The Cuomo admin is touting the restructuring as an attempt to "restore fairness to the tax system." Basically, it makes the tax structure more progressive -- that is, the more a person makes, the higher their rate. The admin says 4.4 million New Yorkers will get a tax cut under the new structure.

So, if you're under $300,000 (and more than $40k), you would get a tax cut under this arrangement. Above $300k, your taxes are going up (compared to the rate from a few years back). [NY Post]

As usual, it's little (or a lot) more complicated than that.

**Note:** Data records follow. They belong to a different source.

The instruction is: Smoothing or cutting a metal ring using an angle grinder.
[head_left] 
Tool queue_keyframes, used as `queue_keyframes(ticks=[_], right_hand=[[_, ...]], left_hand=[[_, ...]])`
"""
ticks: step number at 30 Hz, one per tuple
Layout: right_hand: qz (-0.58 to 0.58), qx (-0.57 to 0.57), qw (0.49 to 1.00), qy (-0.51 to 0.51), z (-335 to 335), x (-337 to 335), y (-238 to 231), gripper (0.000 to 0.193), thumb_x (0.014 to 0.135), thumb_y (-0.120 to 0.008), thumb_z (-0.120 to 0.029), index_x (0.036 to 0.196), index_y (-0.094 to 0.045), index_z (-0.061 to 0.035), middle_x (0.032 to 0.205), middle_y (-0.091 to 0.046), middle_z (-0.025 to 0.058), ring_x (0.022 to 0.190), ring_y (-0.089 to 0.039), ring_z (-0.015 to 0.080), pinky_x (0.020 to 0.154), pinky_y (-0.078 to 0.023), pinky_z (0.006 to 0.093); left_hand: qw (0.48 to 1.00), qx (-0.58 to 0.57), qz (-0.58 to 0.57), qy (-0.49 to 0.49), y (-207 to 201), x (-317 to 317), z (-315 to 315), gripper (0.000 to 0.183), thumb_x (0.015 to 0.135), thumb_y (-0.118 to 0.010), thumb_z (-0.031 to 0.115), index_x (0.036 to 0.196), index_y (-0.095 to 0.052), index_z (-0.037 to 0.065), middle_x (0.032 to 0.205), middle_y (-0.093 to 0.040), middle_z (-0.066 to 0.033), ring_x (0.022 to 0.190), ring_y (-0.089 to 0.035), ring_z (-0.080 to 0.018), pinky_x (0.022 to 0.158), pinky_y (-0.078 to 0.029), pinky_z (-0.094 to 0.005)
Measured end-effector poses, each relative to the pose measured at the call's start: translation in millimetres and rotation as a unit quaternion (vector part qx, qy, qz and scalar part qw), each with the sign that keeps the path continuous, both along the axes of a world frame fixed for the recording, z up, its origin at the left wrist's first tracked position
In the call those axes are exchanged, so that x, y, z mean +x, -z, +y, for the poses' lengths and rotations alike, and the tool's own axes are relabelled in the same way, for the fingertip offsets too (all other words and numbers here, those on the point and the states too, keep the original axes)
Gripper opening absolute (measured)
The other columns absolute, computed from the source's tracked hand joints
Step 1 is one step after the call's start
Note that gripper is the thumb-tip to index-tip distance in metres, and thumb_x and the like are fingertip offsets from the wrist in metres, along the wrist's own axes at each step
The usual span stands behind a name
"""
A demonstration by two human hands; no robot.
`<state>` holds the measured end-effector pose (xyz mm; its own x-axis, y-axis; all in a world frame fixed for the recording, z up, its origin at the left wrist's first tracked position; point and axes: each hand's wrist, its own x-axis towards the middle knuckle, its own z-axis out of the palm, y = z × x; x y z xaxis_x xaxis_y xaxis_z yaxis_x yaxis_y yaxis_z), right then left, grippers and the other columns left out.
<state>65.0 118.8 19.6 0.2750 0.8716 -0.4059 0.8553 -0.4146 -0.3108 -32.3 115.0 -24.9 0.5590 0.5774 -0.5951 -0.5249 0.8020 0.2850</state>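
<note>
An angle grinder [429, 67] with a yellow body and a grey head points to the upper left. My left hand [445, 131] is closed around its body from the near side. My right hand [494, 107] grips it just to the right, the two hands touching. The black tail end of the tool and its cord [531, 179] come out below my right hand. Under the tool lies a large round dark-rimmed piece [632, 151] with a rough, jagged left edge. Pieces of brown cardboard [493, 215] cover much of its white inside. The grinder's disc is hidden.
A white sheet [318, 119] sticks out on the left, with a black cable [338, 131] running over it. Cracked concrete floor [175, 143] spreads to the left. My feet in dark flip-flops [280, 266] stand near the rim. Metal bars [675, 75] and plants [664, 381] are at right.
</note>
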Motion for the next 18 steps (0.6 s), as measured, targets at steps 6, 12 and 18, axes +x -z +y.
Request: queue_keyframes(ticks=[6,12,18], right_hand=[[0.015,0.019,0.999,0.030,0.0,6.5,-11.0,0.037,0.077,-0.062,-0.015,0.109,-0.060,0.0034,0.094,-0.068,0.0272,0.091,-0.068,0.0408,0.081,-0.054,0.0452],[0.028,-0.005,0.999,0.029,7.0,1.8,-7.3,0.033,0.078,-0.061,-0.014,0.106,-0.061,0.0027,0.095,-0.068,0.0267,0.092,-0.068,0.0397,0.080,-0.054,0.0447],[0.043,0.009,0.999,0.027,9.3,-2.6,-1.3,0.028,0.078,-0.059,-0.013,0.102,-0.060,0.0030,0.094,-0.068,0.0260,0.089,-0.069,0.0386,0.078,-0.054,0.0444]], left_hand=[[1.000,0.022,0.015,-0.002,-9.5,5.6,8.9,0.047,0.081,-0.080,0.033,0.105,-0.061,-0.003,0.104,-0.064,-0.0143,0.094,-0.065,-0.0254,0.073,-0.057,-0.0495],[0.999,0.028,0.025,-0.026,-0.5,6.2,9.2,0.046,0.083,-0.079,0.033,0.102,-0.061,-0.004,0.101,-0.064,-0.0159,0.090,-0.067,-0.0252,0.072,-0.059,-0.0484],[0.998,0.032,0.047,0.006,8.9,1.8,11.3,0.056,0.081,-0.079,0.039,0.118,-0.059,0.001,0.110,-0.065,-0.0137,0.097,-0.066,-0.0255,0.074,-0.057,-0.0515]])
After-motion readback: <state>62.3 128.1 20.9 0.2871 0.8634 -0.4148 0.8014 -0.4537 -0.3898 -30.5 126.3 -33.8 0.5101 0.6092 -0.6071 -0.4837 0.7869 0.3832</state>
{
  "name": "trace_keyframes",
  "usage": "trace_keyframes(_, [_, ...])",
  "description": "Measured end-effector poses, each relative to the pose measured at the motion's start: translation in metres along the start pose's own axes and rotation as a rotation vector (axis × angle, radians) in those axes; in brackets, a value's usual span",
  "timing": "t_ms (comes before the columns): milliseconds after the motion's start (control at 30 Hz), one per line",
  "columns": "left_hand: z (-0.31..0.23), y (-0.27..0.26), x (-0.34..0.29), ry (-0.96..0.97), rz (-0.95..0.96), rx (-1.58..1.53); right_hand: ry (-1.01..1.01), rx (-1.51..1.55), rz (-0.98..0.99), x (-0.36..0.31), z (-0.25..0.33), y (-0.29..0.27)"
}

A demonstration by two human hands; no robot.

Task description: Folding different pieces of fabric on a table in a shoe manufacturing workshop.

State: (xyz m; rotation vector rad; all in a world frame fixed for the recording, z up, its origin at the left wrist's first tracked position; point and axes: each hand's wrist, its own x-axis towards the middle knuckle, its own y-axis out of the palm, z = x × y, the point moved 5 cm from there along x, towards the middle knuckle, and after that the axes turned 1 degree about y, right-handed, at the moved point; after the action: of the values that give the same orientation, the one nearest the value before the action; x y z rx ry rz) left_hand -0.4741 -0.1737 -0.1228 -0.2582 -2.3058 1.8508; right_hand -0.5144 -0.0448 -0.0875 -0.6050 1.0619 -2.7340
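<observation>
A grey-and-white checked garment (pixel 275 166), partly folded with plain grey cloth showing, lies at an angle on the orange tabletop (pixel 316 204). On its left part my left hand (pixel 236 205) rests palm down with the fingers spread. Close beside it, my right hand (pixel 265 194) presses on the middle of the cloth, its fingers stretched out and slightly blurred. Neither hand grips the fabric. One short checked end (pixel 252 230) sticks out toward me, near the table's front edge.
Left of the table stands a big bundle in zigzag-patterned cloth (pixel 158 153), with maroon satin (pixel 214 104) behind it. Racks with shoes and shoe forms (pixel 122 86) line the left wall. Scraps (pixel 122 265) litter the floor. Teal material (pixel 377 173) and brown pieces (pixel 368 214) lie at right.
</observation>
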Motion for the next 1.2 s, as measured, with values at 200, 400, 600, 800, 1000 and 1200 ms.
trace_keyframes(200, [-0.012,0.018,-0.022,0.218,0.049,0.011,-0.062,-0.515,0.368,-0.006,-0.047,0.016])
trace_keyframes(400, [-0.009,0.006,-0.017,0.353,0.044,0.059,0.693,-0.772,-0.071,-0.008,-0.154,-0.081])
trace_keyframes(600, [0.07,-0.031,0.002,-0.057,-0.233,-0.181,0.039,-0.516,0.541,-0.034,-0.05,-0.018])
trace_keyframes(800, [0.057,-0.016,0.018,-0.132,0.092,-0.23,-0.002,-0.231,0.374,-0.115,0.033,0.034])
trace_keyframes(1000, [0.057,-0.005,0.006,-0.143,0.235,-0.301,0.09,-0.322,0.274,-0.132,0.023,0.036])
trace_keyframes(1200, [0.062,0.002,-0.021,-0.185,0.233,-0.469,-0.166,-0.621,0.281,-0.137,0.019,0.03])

The bracket breakdown in the press release doesn't really tell the whole story because it doesn't include the temporary personal income surcharge ("millionaire's tax") that's currently in effect -- the TU's Jimmy Vielkind has put together a spreadsheet that makes it a bit more clear.

The Cuomo admin says the new structure generates $1.9 billion in additional revenue for the state -- though that's about $2 billion less than what was generated by the "millionaire's tax", which expires at the end of this month. [NYT] [TU CapCon]

The deal announced today also includes funding for infrastructure projects, support for a constitutional amendment to allow full casino gaming, grants for flood recovery, a few other initiatives.

If you're thinking to yourself: "Wait, did I miss the part where this was all discussed and debated publicly?" The answer is: no, of course not. This is New York.